Edito : Faux et usages de faux au sein du SMMC

Publié le 06 mai 2021

Pour la construction d’un logement social, la clôture de l’emplacement dudit bâtiment et le remblai de ce même emplacement qui se trouve à Betainomby Tamatave, Rinah Rakotomanga, Directrice de la communication de la présidence de Madagascaret le DG de la SMMC (Société de Manutention de Marchandise Conventionnel) ont utilisé la signature des responsables de deux sociétés afin de faire croire à un avis d’appel d’offre pour obtenir le marché. Le coût total du projet s’élève à 1 394 967 848,40 d‘ariary et 80% de cette somme, soit 1 145 914 278,72 d’ariary ont déjà été débloqués. Ces trois marchés ont été obtenus par une seule société, celle d’un proche de Rinah Rakotomanga.

Selon les informations que nous avons reçues d’une source proche de Rinah Rakotomanga, la SMMC n’a lancé aucun appel d’offre pour l’obtention de ces marchés. Deux sociétés figurent parmi les concurrents pour l’obtention desdits marchés, mais après enquête, les responsables de ces sociétés n’étaient même pas au courant de ces appels d’offres et leurs signatures ont été usurpés. Ainsi, la société qui a obtenu les trois marchés publics appartient à un proche du DG de la SMMC.

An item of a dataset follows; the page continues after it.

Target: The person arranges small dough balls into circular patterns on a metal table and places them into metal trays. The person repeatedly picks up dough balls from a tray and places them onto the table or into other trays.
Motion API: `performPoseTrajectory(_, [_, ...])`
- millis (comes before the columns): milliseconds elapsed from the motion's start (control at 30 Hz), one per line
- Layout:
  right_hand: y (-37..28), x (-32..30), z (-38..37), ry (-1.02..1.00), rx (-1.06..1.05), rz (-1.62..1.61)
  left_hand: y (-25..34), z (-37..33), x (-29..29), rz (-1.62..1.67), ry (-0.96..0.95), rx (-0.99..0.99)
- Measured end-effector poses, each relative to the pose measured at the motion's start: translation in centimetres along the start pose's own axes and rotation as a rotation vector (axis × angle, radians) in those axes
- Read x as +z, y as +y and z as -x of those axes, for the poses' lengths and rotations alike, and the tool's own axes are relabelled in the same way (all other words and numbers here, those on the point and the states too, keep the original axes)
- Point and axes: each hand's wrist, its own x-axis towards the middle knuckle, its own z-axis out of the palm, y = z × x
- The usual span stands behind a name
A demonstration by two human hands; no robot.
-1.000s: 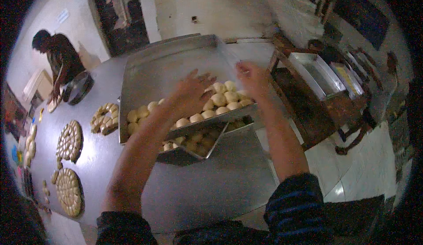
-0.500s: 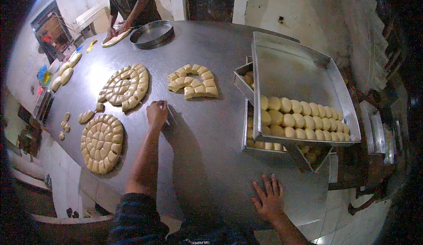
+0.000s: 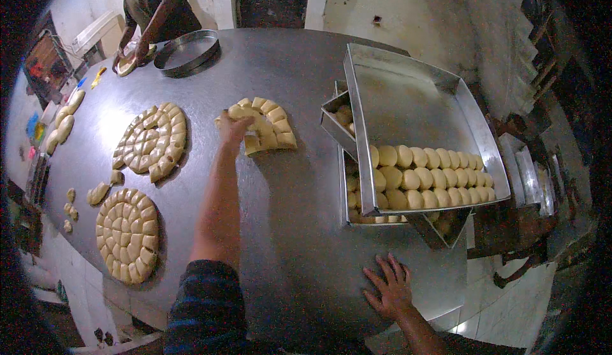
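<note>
My left hand [image 3: 234,128] reaches forward over the left end of a curved row of cut dough pieces [image 3: 278,122]. Its fingers are curled; what they grip is hidden, and whether the pale shape beside them is dough or a tool is unclear. My right hand [image 3: 390,290] lies flat with fingers spread on the metal table [image 3: 306,253]. To the left sit two spiral rounds of cut dough: a far one [image 3: 150,139] with a loose end, and a nearer compact one [image 3: 127,235]. Loose dough pieces [image 3: 99,193] lie between them.
Stacked metal trays [image 3: 417,68] stand at right, the top one part filled with rows of dough balls [image 3: 427,177]. A round pan [image 3: 186,53] is at the far edge. A co-worker [image 3: 156,10] handles dough there. Long dough rolls [image 3: 65,123] line the left edge.
My left hand has moved forward from bare table to the curved dough row; the thin, pale flat tool earlier beside it no longer shows clearly. My right hand stays put. The view has shifted slightly.
</note>
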Motion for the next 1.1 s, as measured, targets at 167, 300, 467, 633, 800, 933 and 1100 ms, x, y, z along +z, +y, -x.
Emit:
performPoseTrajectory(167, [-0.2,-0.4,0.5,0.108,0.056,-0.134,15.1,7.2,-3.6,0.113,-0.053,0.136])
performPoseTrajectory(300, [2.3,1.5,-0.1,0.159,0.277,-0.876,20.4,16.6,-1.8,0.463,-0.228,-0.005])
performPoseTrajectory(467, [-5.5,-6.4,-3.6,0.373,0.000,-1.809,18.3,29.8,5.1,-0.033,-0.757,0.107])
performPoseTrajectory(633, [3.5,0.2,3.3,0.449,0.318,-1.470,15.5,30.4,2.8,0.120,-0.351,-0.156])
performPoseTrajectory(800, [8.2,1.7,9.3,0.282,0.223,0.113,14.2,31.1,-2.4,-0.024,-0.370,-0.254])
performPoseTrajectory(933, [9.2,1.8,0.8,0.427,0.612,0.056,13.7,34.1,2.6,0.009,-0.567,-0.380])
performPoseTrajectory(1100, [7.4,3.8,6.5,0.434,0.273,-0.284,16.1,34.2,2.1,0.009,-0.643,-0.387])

Selon l’alinéa 72 de la loi sur l’octroi de marchés publics, l’avance maximum accordée aux sociétés qui ont obtenu les marchés publics ne doivent pas dépasser 20% du coût total. Hors, ces 80% obtenus à l’avance par la société sont détaillés comme suit. La SMMC  a débloqué 33 684 224,64 d’ariary, soit 40% du coût total de la construction de la « maison témoin » s’élevant à 84 210 561 d’ariary. 152 057 331,79 d’ariary sur 304 723 898,64 d’ariary ont été débloqués sur la construction de la clôture des lieux. D’après la même source, aucun permis de construire n’a été délivré sur cet emplacement vu que c’est une zone industrielle.

Cette affaire a déjà été rapportée au niveau de l’Inspection Générale de l’Etat (IGE). Le propriétaire y a été convoqué, mais n’a jamais répondu à l’appel. A sa place, c’est Rinah Rakotomanga qui s’est présentée au niveau de l’IGE le 11 février dernier. Le Pôle Anticorruption et le Bianco devraient prendre en charge cette affaire. Depuis ce 11 férvrier, Rinah Rakotomanga ne s’est plus pointée au niveau de l’IGE malgré sa promesse d’y revenir avec tous les documents légaux se rapportant à cette affaire. Selon la même source, elle serait déjà en train de préparer sa fuite vers l’étranger… affaire à suivre.